The thymus in both transgenic lines was normal in size, architecture, cellularity, and the distribution of CD4⁺ and CD8⁺ cells (data not shown). Bone marrow from both WT Tg and A144E Tg mice lines had normal percentages of B220⁺CD43⁺ pro-B cells, B220^loIgM⁻ pro- and pre-B cells, and B220^loIgM⁺ immature B cells (data not shown). The total number of splenocytes was reduced in WT Tg and A144E Tg compared with TACI^+/+ mice (45.8 ± 3.2 × 10⁶ for WT Tg, 40.5 ± 10.2 × 10⁶ for A144E Tg, and 112.1 ± 10.2 × 10⁶ for TACI^+/+ mice, n = 5), whereas this number was increased in TACI^−/− mice (168.1 ± 33.9 × 10⁶, n = 5), as previously reported. FACS analysis of splenocytes revealed that the distribution of CD3⁺ T cells and B220⁺ cells in WT Tg mice and in A144E Tg mice was comparable with that in TACI^+/+ mice (Figure 3C). The percentage of B220⁺ cells was 42.7% (± 15.9%) for TACI^+/+ mice, 38.1% (± 15.1%) for WT Tg mice, and 36.9% (± 14.5%) for A144E Tg mice (n = 3). As previously reported,¹⁴  the percentage of splenic B220⁺ cells (61.3% ± 22.4%, n = 3) was significantly increased in TACI^−/− mice compared with TACI^+/+ mice. The percentage of transitional T1 and T2 cells, marginal zone (MZ) B cells, and follicular (FO) B cells in the spleen was comparable between WT Tg, A144E Tg, TACI^+/+, and TACI^−/− mice (supplemental Figure 1, available on the Blood website; see the Supplemental Materials link at the top of the online article), with no statistically significant differences between the means of 3 independent experiments. There was no detectable difference in the percentage of apoptotic cells, as evidenced by comparable 7-AAD uptake, between B cells from WT Tg, A144E Tg, and TACI^+/+ mice (supplemental Figure 2).

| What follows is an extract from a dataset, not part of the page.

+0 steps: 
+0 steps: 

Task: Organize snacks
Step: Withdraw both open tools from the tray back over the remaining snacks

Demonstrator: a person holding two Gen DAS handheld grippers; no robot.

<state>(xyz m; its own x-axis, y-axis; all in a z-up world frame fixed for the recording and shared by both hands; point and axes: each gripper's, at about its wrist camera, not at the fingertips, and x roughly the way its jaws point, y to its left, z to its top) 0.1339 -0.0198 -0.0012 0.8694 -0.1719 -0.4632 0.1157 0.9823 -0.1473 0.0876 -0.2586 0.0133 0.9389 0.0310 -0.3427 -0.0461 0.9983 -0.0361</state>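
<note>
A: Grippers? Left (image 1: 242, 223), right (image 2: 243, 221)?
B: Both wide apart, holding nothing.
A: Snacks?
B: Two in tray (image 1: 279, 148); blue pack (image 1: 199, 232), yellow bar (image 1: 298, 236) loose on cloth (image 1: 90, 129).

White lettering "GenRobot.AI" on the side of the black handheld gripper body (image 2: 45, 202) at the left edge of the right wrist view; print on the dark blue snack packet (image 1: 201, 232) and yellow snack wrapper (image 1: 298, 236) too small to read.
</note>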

TACI^−/− mice have been reported to have a selective decrease in serum IgA and IgM levels, with normal levels of serum IgG.^14,15  In our hands, TACI^−/− mice had significantly decreased serum IgG levels (Figure 4A). We confirmed this finding in TACI^−/− mice bred on C57BL/6 background (supplemental Figure 3). Introduction of WT Tg onto the TACI^−/− background resulted in normalization of serum IgA levels (Figure 4A). In contrast, reconstitution of TACI^−/− mice with the A144E Tg failed to restore serum IgA levels. Serum IgM levels were only partially restored in WT Tg and A144E Tg mice and remained significantly lower than those in TACI^+/+ mice. Introduction of WT Tg and A144E Tg increased serum IgG levels compared with TACI^−/− mice but these levels remained lower than those of TACI^+/+ mice, although the differences were not significant.

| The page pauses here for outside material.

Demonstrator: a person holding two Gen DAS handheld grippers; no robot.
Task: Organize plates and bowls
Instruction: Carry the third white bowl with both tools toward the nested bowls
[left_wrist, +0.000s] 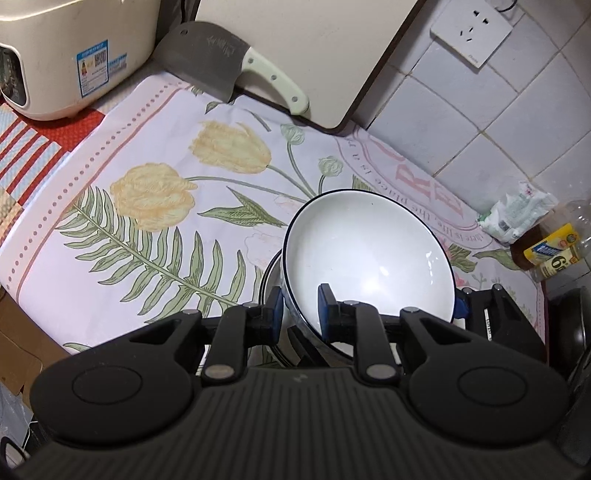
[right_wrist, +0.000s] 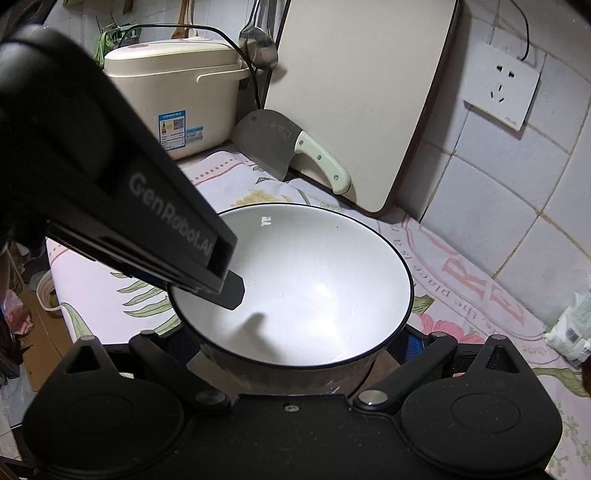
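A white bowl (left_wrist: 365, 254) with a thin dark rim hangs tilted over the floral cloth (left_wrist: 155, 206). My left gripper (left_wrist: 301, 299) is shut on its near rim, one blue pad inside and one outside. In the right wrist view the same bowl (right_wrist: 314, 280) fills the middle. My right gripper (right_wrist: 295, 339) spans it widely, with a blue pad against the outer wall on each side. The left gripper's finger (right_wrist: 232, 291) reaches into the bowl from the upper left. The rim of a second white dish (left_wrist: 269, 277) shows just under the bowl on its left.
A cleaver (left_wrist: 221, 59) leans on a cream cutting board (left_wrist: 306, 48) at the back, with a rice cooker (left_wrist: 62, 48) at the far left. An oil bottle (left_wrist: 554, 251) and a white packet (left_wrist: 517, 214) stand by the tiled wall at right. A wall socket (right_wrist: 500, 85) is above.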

TACI^−/− mice have deficient response to immunization with type II TI antigens.^14,15  We examined the ability of A144E Tg mice and WT Tg controls to mount a specific antibody response to immunization with the type II TI antigen TNP-Ficoll. WT Tg mice mounted robust IgM and IgG anti-TNP responses that were comparable with those of TACI^+/+ mice (Figure 4B). In contrast, A144E Tg mice had very poor IgM and IgG responses to TNP-Ficoll that were not significantly different from those of TACI^−/− mice. The impaired antibody response to TNP-Ficoll was not due to a global B-cell dysfunction, because A144E Tg mice had a normal IgM and IgG responses to the T-dependent antigen KLH (supplemental Figure 4). Taken together, these results suggest that the A144E mutation impairs TACI-dependent B-cell function in vivo.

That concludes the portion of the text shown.